Assignment >>
A single stretch of the material below is to be transcribed exactly, starting at the line with "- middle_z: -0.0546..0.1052" and ending after the line with "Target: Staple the".
Dataset section Block Start
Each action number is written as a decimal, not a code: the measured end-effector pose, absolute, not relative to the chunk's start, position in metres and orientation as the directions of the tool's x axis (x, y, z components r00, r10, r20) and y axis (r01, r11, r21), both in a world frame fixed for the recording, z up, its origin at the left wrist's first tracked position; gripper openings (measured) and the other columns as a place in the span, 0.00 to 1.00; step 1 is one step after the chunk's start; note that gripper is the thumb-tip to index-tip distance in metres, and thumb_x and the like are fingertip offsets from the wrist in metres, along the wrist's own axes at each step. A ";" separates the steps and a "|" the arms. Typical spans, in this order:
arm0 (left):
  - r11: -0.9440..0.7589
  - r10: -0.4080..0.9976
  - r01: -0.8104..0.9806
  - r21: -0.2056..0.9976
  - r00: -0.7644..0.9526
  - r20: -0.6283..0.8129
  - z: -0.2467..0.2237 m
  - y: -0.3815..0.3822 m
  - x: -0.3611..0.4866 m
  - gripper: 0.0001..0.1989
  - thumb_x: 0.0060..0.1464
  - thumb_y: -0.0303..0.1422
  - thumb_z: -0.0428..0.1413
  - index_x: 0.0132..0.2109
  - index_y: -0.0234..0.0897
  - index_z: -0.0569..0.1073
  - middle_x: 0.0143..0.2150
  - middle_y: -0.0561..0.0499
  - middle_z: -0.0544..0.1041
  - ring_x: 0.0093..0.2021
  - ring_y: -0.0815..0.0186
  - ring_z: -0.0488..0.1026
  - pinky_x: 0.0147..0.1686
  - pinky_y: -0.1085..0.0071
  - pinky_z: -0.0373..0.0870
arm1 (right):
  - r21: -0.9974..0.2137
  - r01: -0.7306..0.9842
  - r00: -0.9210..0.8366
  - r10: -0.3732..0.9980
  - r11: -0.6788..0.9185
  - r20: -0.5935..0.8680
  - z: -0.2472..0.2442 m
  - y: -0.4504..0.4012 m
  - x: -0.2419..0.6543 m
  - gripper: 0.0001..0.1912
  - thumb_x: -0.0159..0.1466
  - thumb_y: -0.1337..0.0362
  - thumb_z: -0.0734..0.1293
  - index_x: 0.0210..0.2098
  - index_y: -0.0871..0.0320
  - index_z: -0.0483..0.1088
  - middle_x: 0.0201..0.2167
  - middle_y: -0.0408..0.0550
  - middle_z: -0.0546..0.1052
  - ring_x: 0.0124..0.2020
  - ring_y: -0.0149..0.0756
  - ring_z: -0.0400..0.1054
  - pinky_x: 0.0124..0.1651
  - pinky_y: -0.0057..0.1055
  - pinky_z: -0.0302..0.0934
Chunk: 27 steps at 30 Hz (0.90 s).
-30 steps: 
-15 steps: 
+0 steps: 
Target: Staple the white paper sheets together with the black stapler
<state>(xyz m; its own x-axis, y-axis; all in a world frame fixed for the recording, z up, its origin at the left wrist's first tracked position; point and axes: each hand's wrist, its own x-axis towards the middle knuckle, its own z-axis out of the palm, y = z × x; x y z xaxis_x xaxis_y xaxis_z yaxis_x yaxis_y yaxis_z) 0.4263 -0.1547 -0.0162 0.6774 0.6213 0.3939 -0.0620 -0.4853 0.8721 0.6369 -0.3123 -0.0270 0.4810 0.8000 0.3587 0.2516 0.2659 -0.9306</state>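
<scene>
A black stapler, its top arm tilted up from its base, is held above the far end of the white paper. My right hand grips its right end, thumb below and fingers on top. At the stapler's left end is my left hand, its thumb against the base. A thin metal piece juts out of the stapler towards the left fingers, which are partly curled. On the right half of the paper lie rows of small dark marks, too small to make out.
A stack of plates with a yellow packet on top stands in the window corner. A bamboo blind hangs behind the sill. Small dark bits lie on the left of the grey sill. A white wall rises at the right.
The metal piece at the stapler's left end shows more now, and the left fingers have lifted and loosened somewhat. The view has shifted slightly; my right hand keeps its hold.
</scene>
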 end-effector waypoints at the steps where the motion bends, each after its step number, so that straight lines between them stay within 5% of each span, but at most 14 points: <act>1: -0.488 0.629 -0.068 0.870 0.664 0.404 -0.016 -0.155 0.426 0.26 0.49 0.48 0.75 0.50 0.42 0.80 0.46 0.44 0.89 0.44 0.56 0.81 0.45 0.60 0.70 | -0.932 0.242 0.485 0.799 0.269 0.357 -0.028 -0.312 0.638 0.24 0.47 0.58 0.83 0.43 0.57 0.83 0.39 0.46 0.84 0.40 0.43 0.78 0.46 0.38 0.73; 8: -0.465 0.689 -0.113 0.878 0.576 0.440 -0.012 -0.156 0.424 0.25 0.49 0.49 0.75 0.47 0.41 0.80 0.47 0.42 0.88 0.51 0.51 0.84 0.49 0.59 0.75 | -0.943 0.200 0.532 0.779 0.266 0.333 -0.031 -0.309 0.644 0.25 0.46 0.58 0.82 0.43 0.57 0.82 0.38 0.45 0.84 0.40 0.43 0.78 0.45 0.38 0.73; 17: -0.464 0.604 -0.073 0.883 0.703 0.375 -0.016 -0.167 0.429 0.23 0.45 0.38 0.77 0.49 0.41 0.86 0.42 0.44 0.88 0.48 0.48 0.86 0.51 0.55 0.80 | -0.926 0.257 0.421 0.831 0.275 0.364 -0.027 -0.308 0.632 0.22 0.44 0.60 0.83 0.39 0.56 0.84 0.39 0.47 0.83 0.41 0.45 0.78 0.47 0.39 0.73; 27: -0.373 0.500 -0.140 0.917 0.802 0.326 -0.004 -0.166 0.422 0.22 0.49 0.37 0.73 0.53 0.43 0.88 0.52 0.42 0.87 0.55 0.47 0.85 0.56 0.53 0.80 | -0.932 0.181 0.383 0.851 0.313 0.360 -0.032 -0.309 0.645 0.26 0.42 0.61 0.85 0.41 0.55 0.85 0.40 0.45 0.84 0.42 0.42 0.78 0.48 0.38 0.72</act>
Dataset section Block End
Answer to this exercise >>
  - middle_z: -0.0546..0.1052
  - ring_x: 0.0124..0.2020
  - ring_y: -0.0149..0.0756
  - ring_z: -0.0400..0.1054
  - pinky_x: 0.0124..0.1651
  - pinky_y: -0.0057..0.1055
  - pinky_z: -0.0302..0.0934
Chunk: 27 steps at 30 Hz (0.90 s).
-30 steps: 
-15 steps: 
+0 steps: 
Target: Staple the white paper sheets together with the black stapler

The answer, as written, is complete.